▶ Requirement: Reproduce verbatim all of the data given below, but do not carry over the images.

▶ Input data:
---------------

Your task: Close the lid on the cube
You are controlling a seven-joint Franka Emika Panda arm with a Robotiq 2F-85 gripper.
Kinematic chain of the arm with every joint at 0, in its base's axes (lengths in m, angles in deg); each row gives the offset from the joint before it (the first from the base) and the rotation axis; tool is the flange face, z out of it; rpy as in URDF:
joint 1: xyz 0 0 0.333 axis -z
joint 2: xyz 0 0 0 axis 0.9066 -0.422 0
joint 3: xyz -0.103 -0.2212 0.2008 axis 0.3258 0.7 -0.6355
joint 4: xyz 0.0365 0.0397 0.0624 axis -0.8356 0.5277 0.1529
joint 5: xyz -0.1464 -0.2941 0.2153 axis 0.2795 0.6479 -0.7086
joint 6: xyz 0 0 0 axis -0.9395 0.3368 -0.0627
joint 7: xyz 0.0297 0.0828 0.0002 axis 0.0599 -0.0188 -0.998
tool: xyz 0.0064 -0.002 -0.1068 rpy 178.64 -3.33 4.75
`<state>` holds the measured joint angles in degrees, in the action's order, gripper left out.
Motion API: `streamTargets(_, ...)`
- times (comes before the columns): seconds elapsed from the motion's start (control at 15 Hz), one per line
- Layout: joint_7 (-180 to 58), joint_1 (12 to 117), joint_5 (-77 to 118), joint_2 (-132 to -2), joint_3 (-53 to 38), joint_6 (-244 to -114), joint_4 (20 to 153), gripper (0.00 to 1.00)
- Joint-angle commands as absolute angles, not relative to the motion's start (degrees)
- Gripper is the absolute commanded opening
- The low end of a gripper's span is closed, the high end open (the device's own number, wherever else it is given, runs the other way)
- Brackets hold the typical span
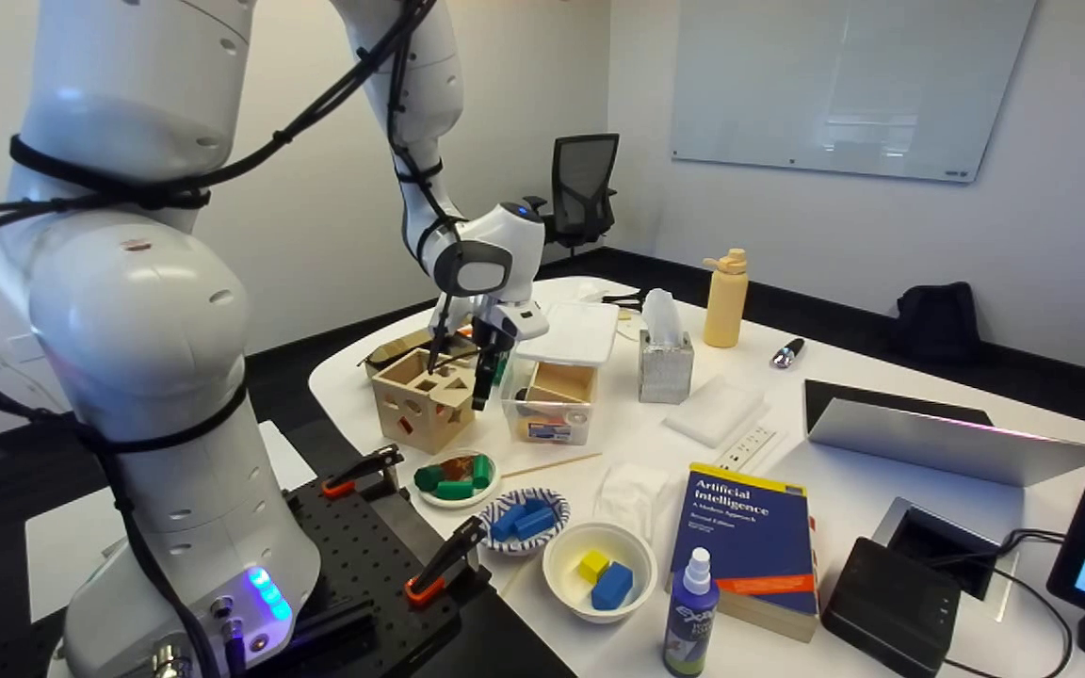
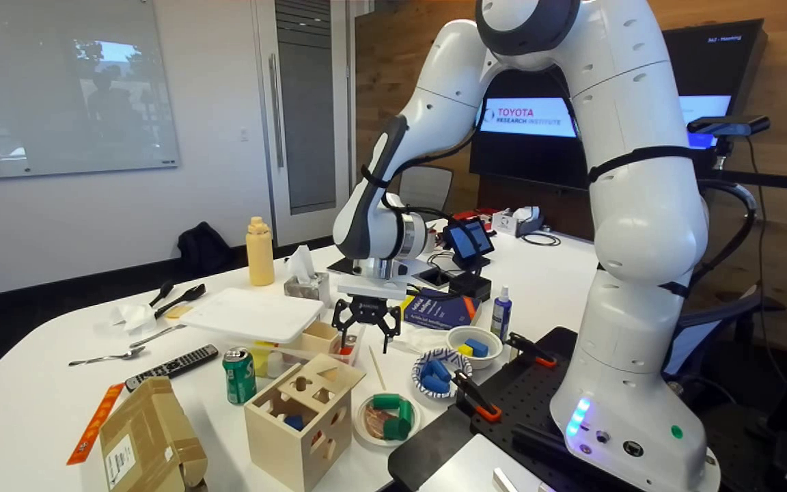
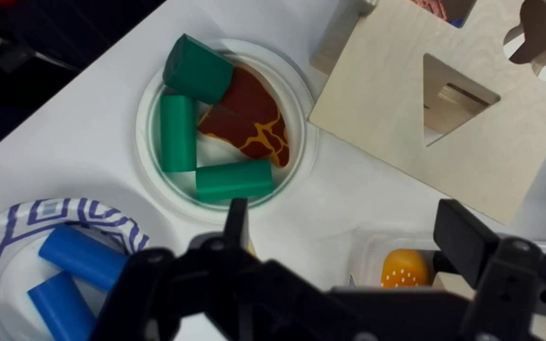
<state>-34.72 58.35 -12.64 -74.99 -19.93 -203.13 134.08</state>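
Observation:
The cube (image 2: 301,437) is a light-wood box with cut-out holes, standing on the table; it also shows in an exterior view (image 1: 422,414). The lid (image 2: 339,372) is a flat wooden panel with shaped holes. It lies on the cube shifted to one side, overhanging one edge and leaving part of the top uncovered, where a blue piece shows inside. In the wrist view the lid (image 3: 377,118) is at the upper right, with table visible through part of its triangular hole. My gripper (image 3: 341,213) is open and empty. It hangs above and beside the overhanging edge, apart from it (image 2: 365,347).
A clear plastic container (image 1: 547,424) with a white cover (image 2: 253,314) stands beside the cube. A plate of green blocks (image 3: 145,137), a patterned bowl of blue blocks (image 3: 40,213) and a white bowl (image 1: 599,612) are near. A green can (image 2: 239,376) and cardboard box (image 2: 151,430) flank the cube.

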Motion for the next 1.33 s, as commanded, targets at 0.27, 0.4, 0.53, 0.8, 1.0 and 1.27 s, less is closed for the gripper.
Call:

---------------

▶ Result of this exercise:
Your task: Close the lid on the cube
You are controlling a seven-joint Franka Emika Panda arm with a Robotiq 2F-85 gripper.
Kinematic chain of the arm with every joint at 0, in its base's axes (lengths in m, angles in deg); each row gives the offset from the joint before it (the first from the base) and the rotation axis; tool is the flange face, z out of it; rpy as in URDF:
joint 1: xyz 0 0 0.333 axis -z
joint 2: xyz 0 0 0 axis 0.9066 -0.422 0
joint 3: xyz -0.103 -0.2212 0.2008 axis 0.3258 0.7 -0.6355
joint 4: xyz 0.0365 0.0397 0.0624 axis -0.8356 0.5277 0.1529
joint 5: xyz -0.1464 -0.2941 0.2153 axis 0.2795 0.6479 -0.7086
joint 6: xyz 0 0 0 axis -0.9395 0.3368 -0.0627
joint 7: xyz 0.0297 0.0828 0.0002 axis 0.0599 -0.0188 -0.998
tool: xyz 0.0064 -0.002 -0.1068 rpy 178.64 -3.33 4.75
`<state>` holds the measured joint angles in degrees, in the action's order, gripper left out.
Motion API: `streamTargets(_, ...)`
- times (comes before the columns): seconds elapsed from the motion's start (control at 15 Hz), one per line
- Layout: joint_7 (-180 to 58), joint_1 (12 to 117), joint_5 (-77 to 118), joint_2 (-132 to -2), joint_3 (-53 to 38), joint_6 (-244 to -114), joint_4 (20 to 153), gripper (0.00 to 1.00)
- Joint-angle commands as absolute angles, not relative to the motion's start (degrees)
- Gripper is the absolute commanded opening
- The low end of a gripper's span is closed, the high end open (the device's own number, wherever else it is given, runs the other way)
- Brackets hold the typical span
<state>-34.72 58.35 -12.64 -74.99 -19.93 -203.13 134.08</state>
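Observation:
The cube (image 2: 301,437) is a light-wood box with cut-out holes, standing on the table; it also shows in an exterior view (image 1: 422,414). The lid (image 2: 339,372) is a flat wooden panel with shaped holes. It lies on the cube shifted to one side, overhanging one edge and leaving part of the top uncovered, where a blue piece shows inside. In the wrist view the lid (image 3: 377,118) is at the upper right, with table visible through part of its triangular hole. My gripper (image 3: 341,213) is open and empty. It hangs above and beside the overhanging edge, apart from it (image 2: 365,347).
A clear plastic container (image 1: 547,424) with a white cover (image 2: 253,314) stands beside the cube. A plate of green blocks (image 3: 145,137), a patterned bowl of blue blocks (image 3: 40,213) and a white bowl (image 1: 599,612) are near. A green can (image 2: 239,376) and cardboard box (image 2: 151,430) flank the cube.
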
Motion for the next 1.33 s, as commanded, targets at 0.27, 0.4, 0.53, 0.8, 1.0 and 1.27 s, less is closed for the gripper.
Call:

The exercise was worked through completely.